Step 2 -- Write telemetry to a Delta table

Flatten the telemetry hierarchy into rows and write to a dedicated telemetry table:

from datetime import datetime, UTC

rows = []
for weave_name, weave_telem in telemetry.weave_telemetry.items():
    for thread_name, t in weave_telem.thread_telemetry.items():
        rows.append({
            "run_timestamp": datetime.now(UTC).isoformat(),
            "loom": result.config_name,
            "weave": weave_name,
            "thread": thread_name,
            "status": result.status,
            "rows_read": t.rows_read,
            "rows_written": t.rows_written,
            "rows_quarantined": t.rows_quarantined,
            "duration_ms": t.span.duration_ms,
            "load_mode": t.load_mode,
        })

df = spark.createDataFrame(rows)
df.write.format("delta").mode("append").save("Tables/weevr_telemetry")

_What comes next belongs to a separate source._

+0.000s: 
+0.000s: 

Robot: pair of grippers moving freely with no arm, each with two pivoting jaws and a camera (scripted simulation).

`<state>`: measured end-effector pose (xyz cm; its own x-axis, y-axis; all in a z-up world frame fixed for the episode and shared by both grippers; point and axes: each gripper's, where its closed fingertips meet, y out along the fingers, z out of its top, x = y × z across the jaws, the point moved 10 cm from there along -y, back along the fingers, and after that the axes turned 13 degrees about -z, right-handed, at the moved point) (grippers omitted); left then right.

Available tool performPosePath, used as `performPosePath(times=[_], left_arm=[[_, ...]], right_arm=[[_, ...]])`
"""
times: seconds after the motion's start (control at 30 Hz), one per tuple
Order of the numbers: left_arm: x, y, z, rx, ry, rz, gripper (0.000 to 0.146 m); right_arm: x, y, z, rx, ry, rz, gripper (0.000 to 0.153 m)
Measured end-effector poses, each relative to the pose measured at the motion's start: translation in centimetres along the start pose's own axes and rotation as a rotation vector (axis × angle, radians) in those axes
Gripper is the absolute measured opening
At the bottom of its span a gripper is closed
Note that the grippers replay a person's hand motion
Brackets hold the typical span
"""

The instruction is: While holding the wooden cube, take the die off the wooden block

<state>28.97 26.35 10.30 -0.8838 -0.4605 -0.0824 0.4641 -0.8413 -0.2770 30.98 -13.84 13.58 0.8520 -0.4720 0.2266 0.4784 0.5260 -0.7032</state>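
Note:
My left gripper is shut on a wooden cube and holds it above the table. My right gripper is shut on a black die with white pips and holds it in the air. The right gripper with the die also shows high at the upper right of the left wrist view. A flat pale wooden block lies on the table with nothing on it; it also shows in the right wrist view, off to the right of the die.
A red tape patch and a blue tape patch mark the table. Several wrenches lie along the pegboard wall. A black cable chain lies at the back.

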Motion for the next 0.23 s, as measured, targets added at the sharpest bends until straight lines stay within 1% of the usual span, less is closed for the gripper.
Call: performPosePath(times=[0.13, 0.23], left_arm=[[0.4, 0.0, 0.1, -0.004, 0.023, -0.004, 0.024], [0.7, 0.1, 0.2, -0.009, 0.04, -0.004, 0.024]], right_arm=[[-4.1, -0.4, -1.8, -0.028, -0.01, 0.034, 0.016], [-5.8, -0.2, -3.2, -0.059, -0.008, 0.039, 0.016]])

Step 3 -- Configure structured logging

weevr emits structured JSON log lines during execution. The log level is controlled via the Context constructor:

ctx = Context(spark, "my-project.weevr", log_level="verbose")

Available levels: minimal, standard (default), verbose, debug. Each log entry is a JSON object with fields including timestamp, level, logger, message, and optional context attributes (thread_name, weave_name, trace_id).

To route these logs to an external system, attach a custom Python logging handler to the weevr logger:

import logging

weevr_logger = logging.getLogger("weevr")
weevr_logger.addHandler(your_custom_handler)

Step 4 -- Export validation and assertion details

Validation and assertion results are available per-thread:

for vr in thread_telem.validation_results:
    print(f"Rule: {vr.rule_name}, passed: {vr.rows_passed}, failed: {vr.rows_failed}")

for ar in thread_telem.assertion_results:
    print(f"Assertion: {ar.assertion_type}, passed: {ar.passed}, details: {ar.details}")

These objects are Pydantic models, so you can serialize them to JSON with vr.model_dump_json() for ingestion into monitoring tools or alerting systems.